Initialisation¶

Set input and output paths
Define a schema for the source file
Create a dictionary object that contains correct data type for each field (Note: Another way of achieving this would be to define data type for each column in the previous step where the schema is defined. However I have left this dictionary approach as a reference)

from pyspark.sql import SparkSession
from pyspark.sql.types import *
from pyspark.sql.functions import year, month, col

spark = SparkSession.builder.appName("Price Paid Data").getOrCreate()

# input path
price_paid_data_path = "s3://open-data-uk/land-registry/raw-data/pp-complete.csv"

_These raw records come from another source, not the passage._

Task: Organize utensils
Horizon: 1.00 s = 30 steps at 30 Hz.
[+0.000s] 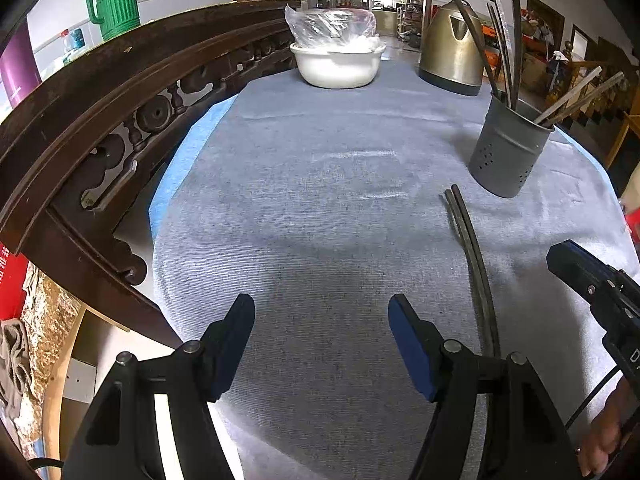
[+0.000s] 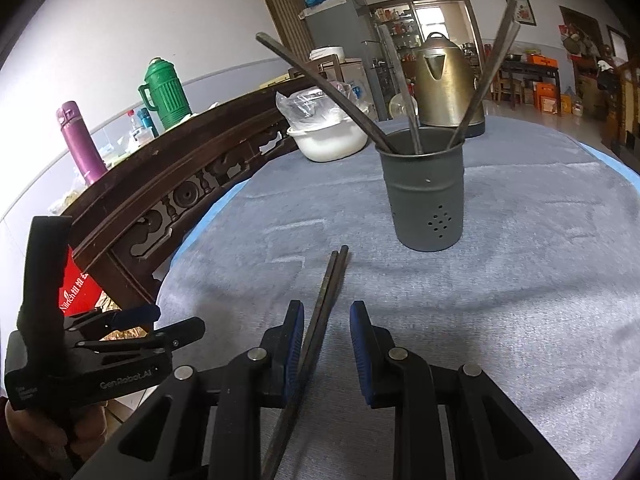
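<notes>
Nearest, the right gripper point(image 2: 326, 354) straddles a pair of dark chopsticks point(image 2: 326, 292) lying on the grey cloth point(image 2: 500, 300) – fingers narrowly spread, not yet pinching, likely lining up a pick. The left gripper point(image 1: 322, 344) hovers beside them, fingers wide and empty. Just beyond the chopsticks' tips stands the grey holder point(image 2: 424, 196) – already holding several others.

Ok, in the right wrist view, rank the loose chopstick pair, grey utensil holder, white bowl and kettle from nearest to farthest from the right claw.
1. Loose chopstick pair: lying on the cloth, running between the right claw's fingers.
2. Grey utensil holder: straight ahead, slightly right.
3. White bowl and kettle: at the table's far end, bowl left, kettle right; too close to call.
</notes>
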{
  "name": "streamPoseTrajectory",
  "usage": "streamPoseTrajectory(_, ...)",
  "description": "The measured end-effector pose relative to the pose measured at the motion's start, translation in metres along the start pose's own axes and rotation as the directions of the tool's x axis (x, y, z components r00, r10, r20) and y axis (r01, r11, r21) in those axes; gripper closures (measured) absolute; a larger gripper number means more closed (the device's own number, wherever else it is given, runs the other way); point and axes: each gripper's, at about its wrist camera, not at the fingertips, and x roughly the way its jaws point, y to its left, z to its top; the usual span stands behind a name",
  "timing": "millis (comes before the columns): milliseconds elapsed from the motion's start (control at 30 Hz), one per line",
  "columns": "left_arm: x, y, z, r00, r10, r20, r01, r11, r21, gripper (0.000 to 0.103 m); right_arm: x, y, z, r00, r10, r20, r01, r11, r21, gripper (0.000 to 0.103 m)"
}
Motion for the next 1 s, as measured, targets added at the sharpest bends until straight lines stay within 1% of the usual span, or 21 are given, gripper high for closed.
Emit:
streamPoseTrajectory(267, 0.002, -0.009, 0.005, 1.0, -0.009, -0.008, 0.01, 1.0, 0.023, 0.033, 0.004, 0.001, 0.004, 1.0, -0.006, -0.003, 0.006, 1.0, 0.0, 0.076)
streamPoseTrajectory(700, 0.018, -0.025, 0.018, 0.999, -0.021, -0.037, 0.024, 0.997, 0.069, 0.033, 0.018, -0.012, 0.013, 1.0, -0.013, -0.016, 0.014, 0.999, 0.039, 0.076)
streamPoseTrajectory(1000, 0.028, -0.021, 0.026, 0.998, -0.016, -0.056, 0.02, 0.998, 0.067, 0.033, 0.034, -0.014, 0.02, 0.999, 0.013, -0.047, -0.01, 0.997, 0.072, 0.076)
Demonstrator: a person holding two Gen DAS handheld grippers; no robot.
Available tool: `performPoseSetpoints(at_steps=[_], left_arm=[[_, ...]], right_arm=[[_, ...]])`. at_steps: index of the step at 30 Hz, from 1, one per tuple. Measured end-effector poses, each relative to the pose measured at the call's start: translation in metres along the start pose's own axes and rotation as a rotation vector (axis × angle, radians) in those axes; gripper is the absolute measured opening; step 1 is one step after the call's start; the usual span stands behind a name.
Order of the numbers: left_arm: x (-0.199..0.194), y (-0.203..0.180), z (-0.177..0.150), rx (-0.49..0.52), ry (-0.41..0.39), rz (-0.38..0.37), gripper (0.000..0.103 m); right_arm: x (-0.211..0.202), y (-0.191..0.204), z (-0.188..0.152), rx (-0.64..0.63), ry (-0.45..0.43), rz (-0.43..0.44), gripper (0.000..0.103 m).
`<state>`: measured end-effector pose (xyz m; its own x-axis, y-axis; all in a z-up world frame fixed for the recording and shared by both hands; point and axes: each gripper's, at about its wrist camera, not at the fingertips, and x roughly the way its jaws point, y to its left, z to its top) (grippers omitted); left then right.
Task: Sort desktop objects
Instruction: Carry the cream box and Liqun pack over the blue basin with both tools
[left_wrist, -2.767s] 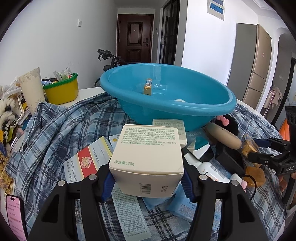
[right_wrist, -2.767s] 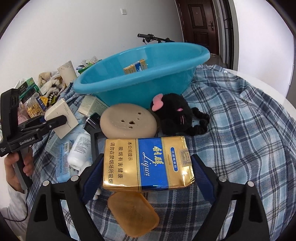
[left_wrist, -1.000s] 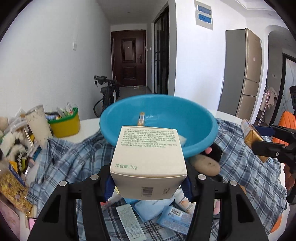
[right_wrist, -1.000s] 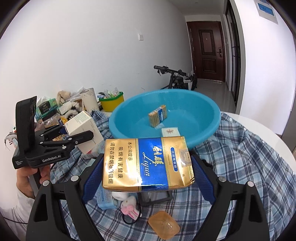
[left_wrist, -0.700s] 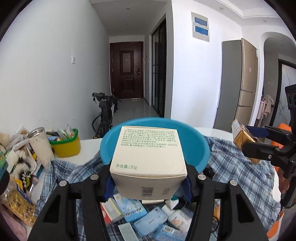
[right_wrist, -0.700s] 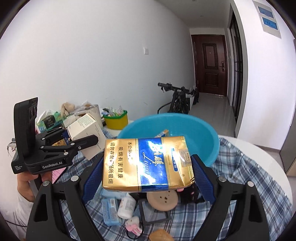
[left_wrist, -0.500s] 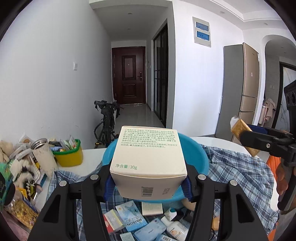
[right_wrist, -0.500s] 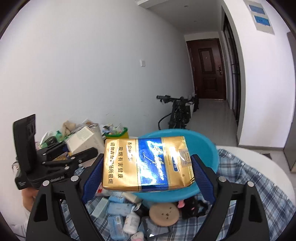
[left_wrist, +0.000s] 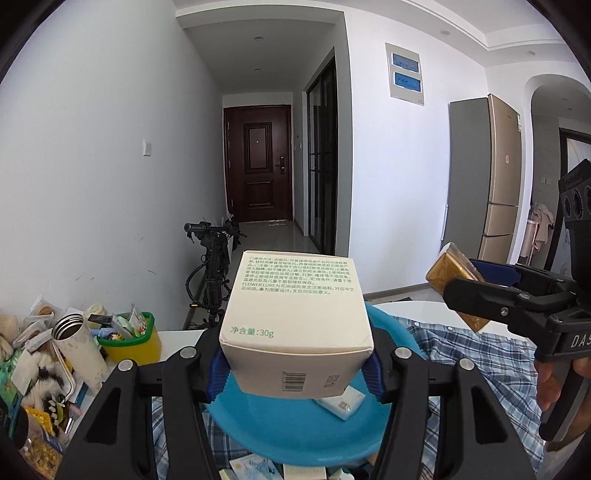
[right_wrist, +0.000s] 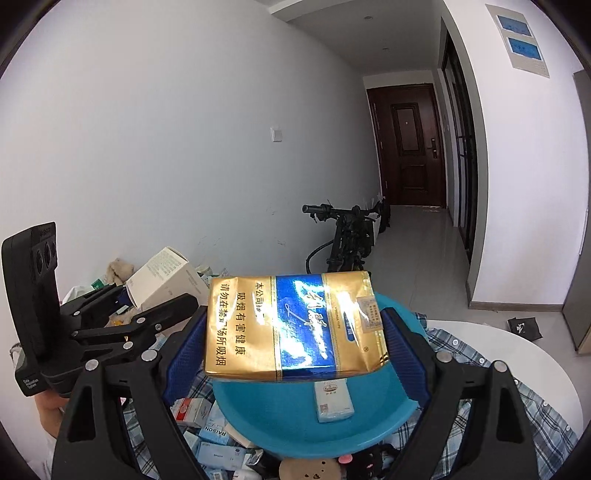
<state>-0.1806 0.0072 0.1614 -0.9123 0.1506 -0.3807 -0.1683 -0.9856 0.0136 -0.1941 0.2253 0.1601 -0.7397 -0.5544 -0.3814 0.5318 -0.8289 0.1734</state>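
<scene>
Your left claw (left_wrist: 295, 365) is clamped on a cream-white cardboard box with green print and a barcode (left_wrist: 295, 325), its blue pads pressed against the box's two sides. The box hangs in the air above the round blue plastic basin (left_wrist: 295, 439). Your right claw (right_wrist: 295, 354) grips a glossy gold-and-blue cigarette carton (right_wrist: 295, 325) by its short ends, held flat above the same basin. Inside the basin lies a small white-and-blue packet (right_wrist: 333, 400). The basin sits on a blue-and-white plaid cloth (right_wrist: 480, 365) spread over the white round surface (right_wrist: 546, 365). Small boxes and packets (right_wrist: 212, 435) crowd the cloth in front of the basin. At the left stand a yellow tub with a green rim (left_wrist: 129, 343) and a white steel-rimmed flask (left_wrist: 79, 350).
</scene>
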Motion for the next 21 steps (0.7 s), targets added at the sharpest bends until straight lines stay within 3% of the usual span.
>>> performPoseSetpoints(at_steps=[11, 21], left_arm=[[0.081, 0.019, -0.016, -0.022, 0.092, 0.001, 0.061], [0.103, 0.031, -0.024, -0.039, 0.129, 0.021, 0.061]], right_arm=[[0.065, -0.028, -0.022, 0.044, 0.111, -0.011, 0.088], [0.075, -0.025, -0.027, 0.027, 0.143, -0.046, 0.088]])
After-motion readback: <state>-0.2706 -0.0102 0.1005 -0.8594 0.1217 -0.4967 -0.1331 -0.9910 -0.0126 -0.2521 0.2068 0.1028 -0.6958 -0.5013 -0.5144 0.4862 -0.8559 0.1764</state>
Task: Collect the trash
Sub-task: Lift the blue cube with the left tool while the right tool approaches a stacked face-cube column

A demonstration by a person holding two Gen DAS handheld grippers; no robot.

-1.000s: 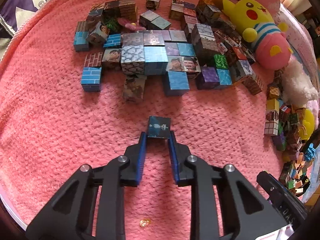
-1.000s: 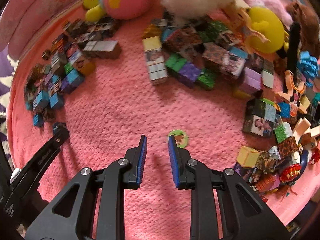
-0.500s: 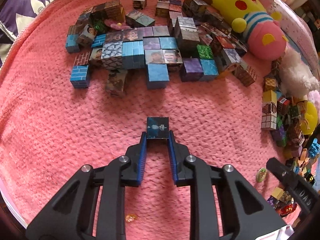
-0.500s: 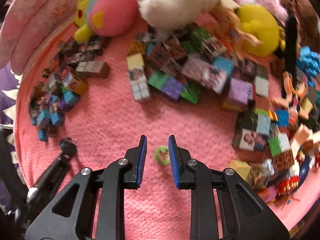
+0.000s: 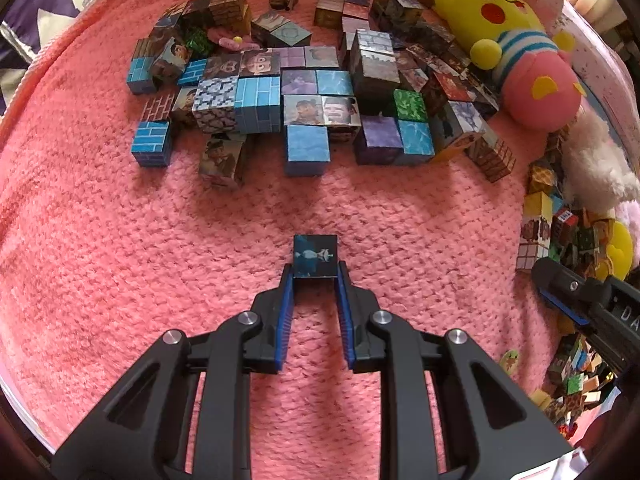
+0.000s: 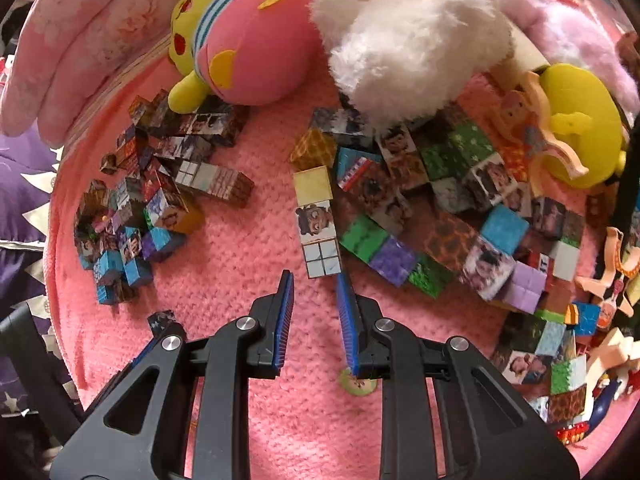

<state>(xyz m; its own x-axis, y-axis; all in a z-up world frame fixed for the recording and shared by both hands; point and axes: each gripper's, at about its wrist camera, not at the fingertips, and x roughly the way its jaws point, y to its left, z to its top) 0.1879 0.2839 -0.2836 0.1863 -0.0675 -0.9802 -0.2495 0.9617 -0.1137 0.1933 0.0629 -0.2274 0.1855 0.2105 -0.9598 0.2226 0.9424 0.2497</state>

# output path where the processed data will be written to
price_paid_data_output_path = "s3://open_data-uk/land-registry/processed-data/parquet/pp-complete"

# The source files doesn't have a header that can be used to derive column names 
column_names = ['transaction_id', 'price', 'date_of_transfer', 
                'postcode','property_type', 'old_or_new', 'duration', 'paon',
                'saon', 'street', 'locality', 'town_city', 'district', 'county', 'ppd_category']

# Set schema with String as default data type for all columns
report_fields = [StructField(field, StringType(), True) for field in column_names]
report_schema = StructType(report_fields)
report_schema

StructType(List(StructField(transaction_id,StringType,true),StructField(price,StringType,true),StructField(date_of_transfer,StringType,true),StructField(postcode,StringType,true),StructField(property_type,StringType,true),StructField(old_or_new,StringType,true),StructField(duration,StringType,true),StructField(paon,StringType,true),StructField(saon,StringType,true),StructField(street,StringType,true),StructField(locality,StringType,true),StructField(town_city,StringType,true),StructField(district,StringType,true),StructField(county,StringType,true),StructField(ppd_category,StringType,true)))

# Dictionary object with data type for 
dict_data_types = {
    'transaction_id': 'string', 
    'price': 'long', 
    'date_of_transfer': 'timestamp', 
    'postcode': 'string',
    'property_type': 'string', 
    'old_or_new': 'string', 
    'duration': 'string', 
    'paon': 'string', 
    'saon': 'string', 
    'street': 'string', 
    'locality': 'string', 
    'town_city': 'string', 
    'district': 'string', 
    'county': 'string', 
    'ppd_category': 'string'
}

Read data into a DataFrame¶

Read the csv file stored in S3
Apply dictionary created in previous step to set cirrect data type for each column
Drop extra columns that are not needed for analysis
Add a new field, Year from the date of transfer field. This field will be used to partition the data on Athena
Sort the data to improve compression of parquet files

df_price_data = spark.read.csv(price_paid_data_path, schema=report_schema) \
                .select(*(col(c).cast(dict_data_types[c]).alias(c) for c in dict_data_types)) \
                .drop('ppd_category') \
                .withColumn('year', year('date_of_transfer')) \
                .orderBy(['year', 'date_of_transfer', 'county', 'town_city', 'postcode']) 
                
df_price_data.show(3)

+--------+----------------+--------------------+----------+-------------------+--------------+--------+----+--------+-----+--------------------+-----------+---------+-------------+----+
|locality|          street|      transaction_id|old_or_new|   date_of_transfer|        county|postcode|saon|duration|price|            district|       paon|town_city|property_type|year|
+--------+----------------+--------------------+----------+-------------------+--------------+--------+----+--------+-----+--------------------+-----------+---------+-------------+----+
| BRISTOL|      CANADA WAY|{E32B0A70-13E1-4F...|         N|1995-01-01 00:00:00|          AVON| BS1 6XF|   7|       L|50000|             BRISTOL|WEARE COURT|  BRISTOL|            F|1995|
| BRISTOL|BARROWMEAD DRIVE|{03849A0F-DB07-45...|         N|1995-01-01 00:00:00|          AVON|BS11 0JH|null|       F|49000|             BRISTOL|        21A|  BRISTOL|            D|1995|
|MELDRETH|      THE GRANGE|{D05D3E49-9F92-47...|         N|1995-01-01 00:00:00|CAMBRIDGESHIRE| SG8 6JZ|null|       F|77000|SOUTH CAMBRIDGESHIRE|         13|  ROYSTON|            S|1995|
+--------+----------------+--------------------+----------+-------------------+--------------+--------+----+--------+-----+--------------------+-----------+---------+-------------+----+
only showing top 3 rows

Write Processed Data Partitioned By Year In Parquet Format.¶

df_price_data.write.partitionBy('year').parquet(price_paid_data_output_path,mode='overwrite')